PROVIDED DATA:

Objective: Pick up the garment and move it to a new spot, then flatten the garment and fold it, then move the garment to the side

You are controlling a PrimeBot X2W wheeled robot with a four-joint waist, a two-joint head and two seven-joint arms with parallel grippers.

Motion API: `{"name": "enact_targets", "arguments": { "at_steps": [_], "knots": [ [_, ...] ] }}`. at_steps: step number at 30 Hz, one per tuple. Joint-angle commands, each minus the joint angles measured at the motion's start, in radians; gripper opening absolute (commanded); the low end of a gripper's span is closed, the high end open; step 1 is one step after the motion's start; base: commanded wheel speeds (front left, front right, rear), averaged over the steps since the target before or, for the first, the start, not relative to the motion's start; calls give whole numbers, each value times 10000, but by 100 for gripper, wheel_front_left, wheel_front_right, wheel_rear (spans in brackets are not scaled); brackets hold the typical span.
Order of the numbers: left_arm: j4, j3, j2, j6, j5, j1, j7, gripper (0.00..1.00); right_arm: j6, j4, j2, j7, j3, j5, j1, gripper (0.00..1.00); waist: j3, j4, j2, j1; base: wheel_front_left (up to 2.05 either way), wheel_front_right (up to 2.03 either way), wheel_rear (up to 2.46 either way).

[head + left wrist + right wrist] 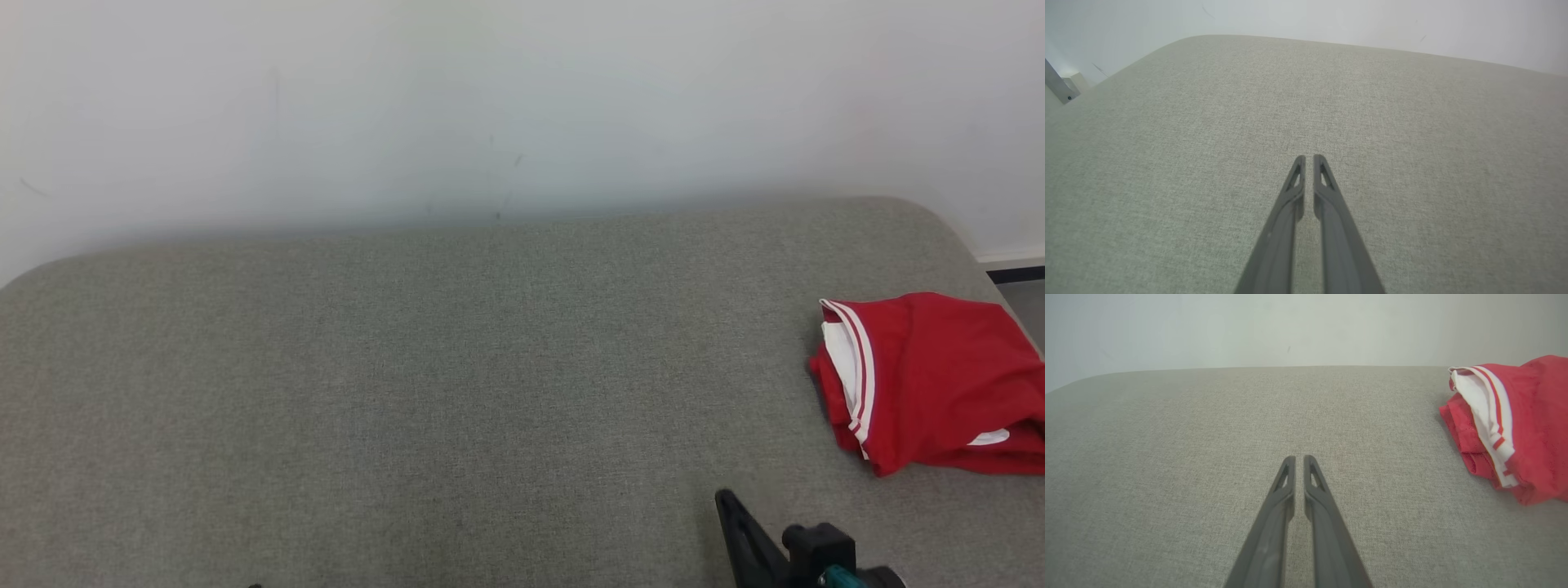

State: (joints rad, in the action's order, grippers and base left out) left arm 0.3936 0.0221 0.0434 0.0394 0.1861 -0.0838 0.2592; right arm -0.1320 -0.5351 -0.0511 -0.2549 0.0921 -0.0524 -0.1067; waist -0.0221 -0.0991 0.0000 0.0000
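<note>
Seems close to the end of the task. Can see the garment (939, 380), red with white stripes along one edge, lying as a compact folded bundle at the far right of the grey counter (408, 367), near its right edge and partly cut off by the border of the head view. Judging from this lie: already picked up, flattened, folded and put to the side. No way to confirm a really neat fold, with a bit of white inner layer showing at the left end of the bundle and the layers looking somewhat loose there.

Holding nothing with the left gripper (1309, 157): fingers brought nearly together above bare cloth of the counter, well apart from the garment. Much the same for the right gripper (1298, 458): closed, empty, pointing over bare counter, with the garment off to its right and not touching.

Probably little left to do, perhaps only to bring the arms back to rest. Could maybe press down the loose end of the bundle for a tidier result, but hard to say whether needed.
</note>
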Motion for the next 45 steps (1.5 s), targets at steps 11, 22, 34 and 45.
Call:
{"name": "enact_targets", "arguments": {
  "at_steps": [11,22,34,45],
  "knots": [
    [-139,172,10,-233,1930,321,-551,0,2,346,1,540,-324,-2112,-38,0,20,79,0,0,0,0,0],
    [-388,257,23,-460,3822,553,-1006,0,4,779,3,992,-562,-4181,-19,0,42,166,0,0,0,0,0],
    [-593,370,35,-675,5631,811,-1474,0,6,1161,4,1456,-821,-6158,-29,0,66,261,0,0,0,0,0],
    [-756,462,47,-854,7094,1013,-1856,0,8,1467,5,1839,-1034,-7753,-38,0,89,348,0,0,0,0,0]
  ]
}}
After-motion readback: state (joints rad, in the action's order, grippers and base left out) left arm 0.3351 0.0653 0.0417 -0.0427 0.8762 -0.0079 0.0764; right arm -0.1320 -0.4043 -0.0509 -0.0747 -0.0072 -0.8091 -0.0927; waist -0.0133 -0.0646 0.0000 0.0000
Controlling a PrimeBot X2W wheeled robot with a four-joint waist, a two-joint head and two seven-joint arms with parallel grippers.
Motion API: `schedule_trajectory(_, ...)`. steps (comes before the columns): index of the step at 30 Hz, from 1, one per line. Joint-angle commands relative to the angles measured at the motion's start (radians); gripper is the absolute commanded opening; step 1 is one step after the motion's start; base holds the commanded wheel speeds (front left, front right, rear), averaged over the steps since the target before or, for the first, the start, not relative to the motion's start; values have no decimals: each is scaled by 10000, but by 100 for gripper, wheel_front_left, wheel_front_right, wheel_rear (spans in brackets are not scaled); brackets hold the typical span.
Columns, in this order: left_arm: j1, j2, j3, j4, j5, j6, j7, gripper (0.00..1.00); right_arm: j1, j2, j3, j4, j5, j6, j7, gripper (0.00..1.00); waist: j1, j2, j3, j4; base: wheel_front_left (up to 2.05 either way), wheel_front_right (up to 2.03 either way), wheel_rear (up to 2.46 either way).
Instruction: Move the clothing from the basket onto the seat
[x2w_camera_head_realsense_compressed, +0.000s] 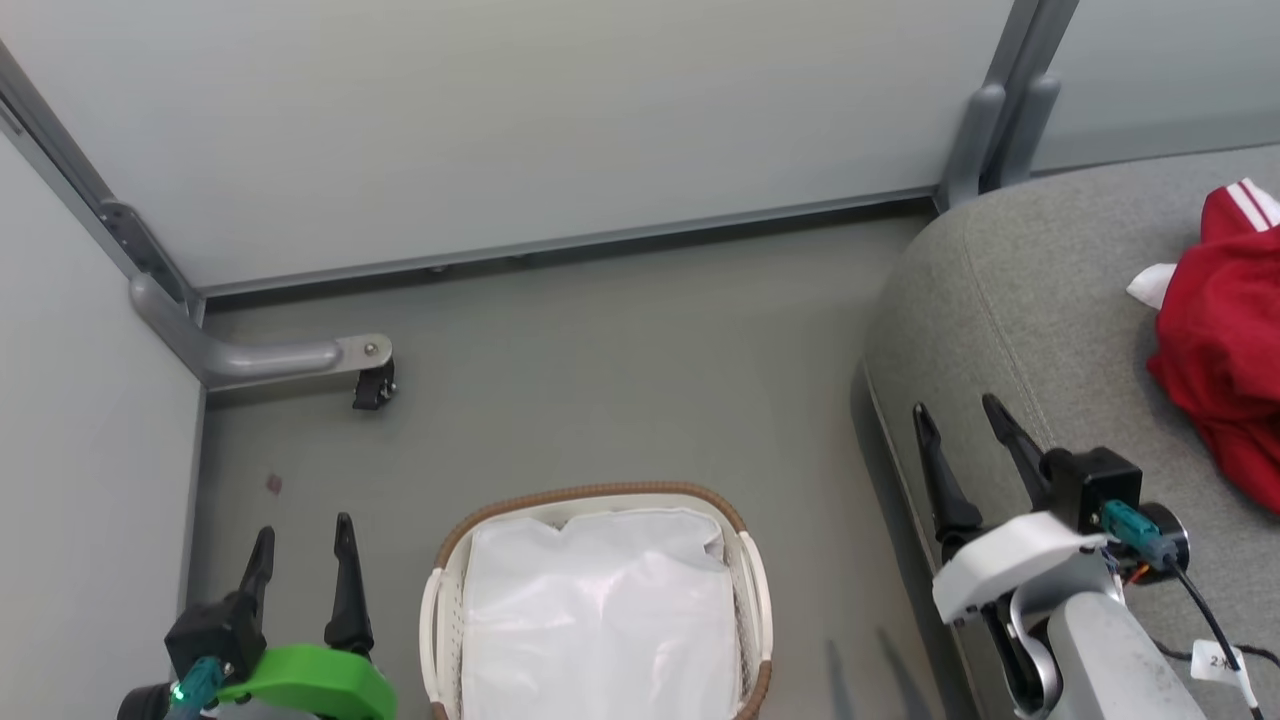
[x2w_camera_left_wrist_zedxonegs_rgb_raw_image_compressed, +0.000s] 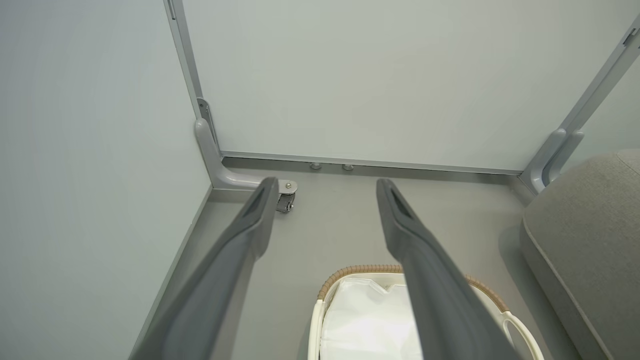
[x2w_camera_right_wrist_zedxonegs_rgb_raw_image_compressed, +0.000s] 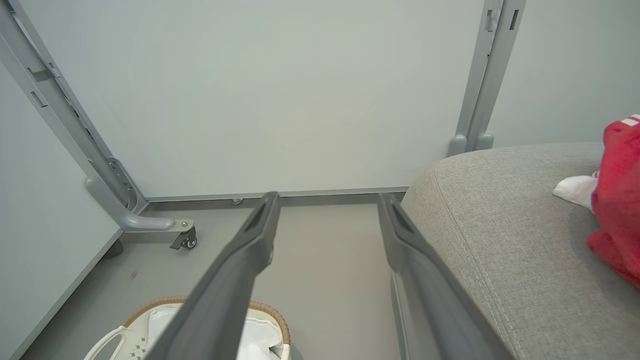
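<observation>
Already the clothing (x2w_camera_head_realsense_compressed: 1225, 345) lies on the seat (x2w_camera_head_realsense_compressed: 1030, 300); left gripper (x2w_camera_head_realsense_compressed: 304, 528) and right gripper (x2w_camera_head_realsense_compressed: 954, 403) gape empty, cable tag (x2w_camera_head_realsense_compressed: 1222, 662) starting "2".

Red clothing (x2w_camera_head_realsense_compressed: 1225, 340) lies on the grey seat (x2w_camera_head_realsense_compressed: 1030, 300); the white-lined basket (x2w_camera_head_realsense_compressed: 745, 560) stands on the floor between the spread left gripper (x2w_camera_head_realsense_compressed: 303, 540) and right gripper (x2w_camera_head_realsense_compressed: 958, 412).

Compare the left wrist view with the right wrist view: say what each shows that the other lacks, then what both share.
Left wrist view, not right: the open left gripper. Right wrist view, not left: the open right gripper and red clothing with white stripes lying on the large grey fabric seat. Both: that seat, the white perforated plastic basket with brown woven rim, the small caster wheel on the partition foot.
</observation>
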Motion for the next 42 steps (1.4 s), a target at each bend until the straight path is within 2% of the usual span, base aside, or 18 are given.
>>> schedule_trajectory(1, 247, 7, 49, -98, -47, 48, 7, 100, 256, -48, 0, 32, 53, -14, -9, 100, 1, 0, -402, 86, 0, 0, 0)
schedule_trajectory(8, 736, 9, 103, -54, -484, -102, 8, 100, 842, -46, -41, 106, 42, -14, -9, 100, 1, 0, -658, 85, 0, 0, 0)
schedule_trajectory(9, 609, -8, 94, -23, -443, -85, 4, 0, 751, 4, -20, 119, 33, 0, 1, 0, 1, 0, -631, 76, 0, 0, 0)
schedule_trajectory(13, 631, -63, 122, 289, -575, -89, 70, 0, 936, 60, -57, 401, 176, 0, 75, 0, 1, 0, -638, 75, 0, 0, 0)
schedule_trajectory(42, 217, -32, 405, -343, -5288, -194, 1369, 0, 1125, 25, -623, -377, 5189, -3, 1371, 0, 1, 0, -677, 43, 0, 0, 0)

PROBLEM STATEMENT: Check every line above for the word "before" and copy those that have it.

RESPONSE FOR THIS EXERCISE:
Motion API: `{"name": "enact_targets", "arguments": { "at_steps": [_], "knots": [ [_, ...] ] }}`. at_steps: step number at 30 Hz, one per tuple. Joint-angle commands, each minus the joint angles measured at the motion's start, in radians; gripper opening absolute (commanded); the low end of a gripper's span is closed, the high end open; step 1 is one step after the motion's start; base: commanded wheel speeds (front left, front right, rear), averaged over the steps since the target before or, for the first, the start, not relative to the motion's start; calls give whole numbers, each value times 10000, but by 100 for gripper, wheel_front_left, wheel_front_right, wheel_rear (spans in brackets are not scaled); brackets hold the typical span.
Motion API: `schedule_trajectory(_, ...)`. steps (comes before the columns): index of the step at 30 Hz, from 1, one per line. Joint-angle commands relative to the angles measured at the motion's start (radians); gripper is the absolute commanded opening; step 1 is one step after the motion's start; base holds the commanded wheel speeds (front left, front right, rear), averaged over the steps since the target before or, for the first, the start, not relative to the motion's start; values have no decimals: each is scaled by 10000, but by 100 for gripper, wheel_front_left, wheel_front_right, wheel_rear (spans in brackets are not scaled); brackets hold the typical span.

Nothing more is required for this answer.